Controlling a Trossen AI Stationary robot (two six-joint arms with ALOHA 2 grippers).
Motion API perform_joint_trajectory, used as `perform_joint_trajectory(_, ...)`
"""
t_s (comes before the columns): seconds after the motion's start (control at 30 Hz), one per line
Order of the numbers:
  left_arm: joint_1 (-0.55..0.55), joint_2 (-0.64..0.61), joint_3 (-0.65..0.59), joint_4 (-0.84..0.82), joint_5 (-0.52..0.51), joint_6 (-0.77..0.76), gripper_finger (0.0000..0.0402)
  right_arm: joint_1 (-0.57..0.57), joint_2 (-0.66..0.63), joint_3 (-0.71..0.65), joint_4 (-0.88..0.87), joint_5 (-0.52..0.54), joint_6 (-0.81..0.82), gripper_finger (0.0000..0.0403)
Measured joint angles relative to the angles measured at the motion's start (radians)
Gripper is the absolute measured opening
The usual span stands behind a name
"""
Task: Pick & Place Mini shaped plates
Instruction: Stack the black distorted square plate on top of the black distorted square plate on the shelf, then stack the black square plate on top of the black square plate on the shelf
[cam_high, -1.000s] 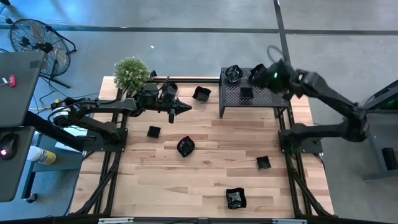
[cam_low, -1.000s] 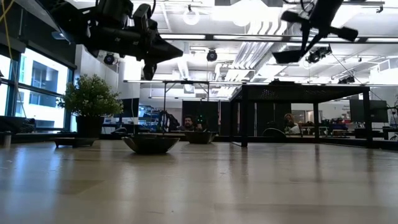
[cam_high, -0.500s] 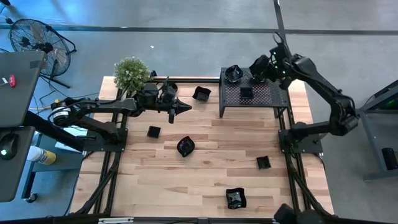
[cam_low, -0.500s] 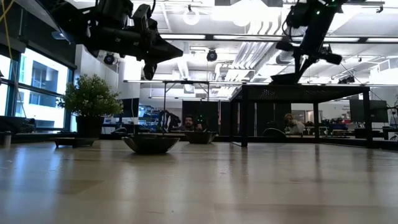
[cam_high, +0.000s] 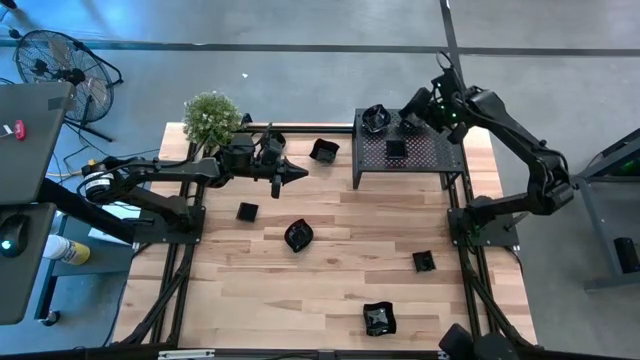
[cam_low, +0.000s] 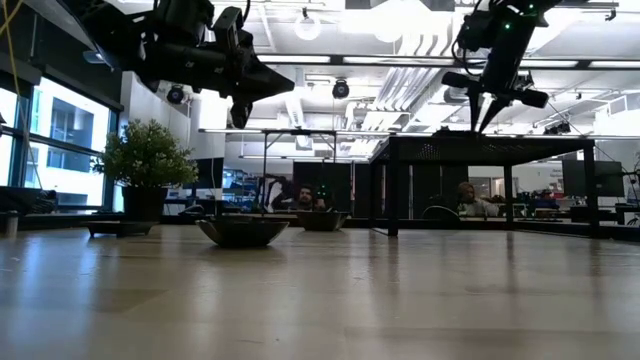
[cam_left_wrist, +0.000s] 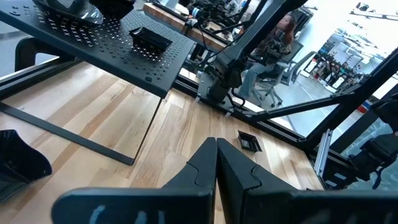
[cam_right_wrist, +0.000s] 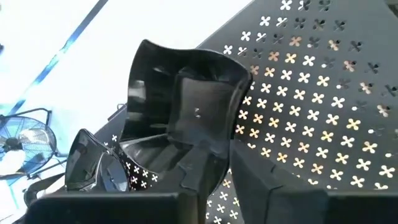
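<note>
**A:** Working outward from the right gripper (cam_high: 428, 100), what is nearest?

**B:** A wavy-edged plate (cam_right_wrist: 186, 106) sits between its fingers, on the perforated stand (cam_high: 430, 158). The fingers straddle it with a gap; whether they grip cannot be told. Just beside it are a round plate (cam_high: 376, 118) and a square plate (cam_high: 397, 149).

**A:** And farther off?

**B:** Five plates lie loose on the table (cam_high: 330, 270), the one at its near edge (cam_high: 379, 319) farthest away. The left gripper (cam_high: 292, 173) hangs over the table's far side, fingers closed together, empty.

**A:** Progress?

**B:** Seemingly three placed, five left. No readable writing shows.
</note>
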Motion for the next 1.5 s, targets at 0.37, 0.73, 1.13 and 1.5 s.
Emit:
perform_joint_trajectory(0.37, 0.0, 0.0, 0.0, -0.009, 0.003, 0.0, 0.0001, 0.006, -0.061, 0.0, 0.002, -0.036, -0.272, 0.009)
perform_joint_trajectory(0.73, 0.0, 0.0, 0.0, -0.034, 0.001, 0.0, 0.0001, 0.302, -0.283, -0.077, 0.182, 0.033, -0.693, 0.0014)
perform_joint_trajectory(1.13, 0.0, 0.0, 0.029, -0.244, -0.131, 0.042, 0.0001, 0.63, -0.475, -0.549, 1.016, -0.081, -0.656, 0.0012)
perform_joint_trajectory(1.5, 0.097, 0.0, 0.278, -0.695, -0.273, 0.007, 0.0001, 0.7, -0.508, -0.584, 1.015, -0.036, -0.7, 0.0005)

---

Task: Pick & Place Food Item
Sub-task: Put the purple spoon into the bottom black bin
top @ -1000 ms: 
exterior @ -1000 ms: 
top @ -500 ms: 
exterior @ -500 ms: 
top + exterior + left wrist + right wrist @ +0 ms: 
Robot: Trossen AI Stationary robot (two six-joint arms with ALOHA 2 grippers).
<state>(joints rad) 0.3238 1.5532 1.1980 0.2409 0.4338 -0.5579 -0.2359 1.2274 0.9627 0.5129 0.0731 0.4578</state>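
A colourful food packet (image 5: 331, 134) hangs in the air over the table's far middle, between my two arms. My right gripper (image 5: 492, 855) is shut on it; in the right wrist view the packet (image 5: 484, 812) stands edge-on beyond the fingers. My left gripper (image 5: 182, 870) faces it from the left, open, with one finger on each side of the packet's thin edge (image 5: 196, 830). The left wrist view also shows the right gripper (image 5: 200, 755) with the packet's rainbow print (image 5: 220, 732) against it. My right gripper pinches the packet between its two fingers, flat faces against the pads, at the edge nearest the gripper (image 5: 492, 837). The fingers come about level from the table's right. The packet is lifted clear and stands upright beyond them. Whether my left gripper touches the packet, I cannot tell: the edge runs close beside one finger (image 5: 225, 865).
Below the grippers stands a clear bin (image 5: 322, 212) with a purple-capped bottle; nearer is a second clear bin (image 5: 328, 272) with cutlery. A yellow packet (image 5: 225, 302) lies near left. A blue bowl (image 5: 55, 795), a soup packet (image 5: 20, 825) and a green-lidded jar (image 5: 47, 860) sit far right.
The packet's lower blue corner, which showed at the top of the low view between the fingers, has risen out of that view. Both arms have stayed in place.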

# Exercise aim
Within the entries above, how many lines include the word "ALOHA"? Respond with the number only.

# The completed task
2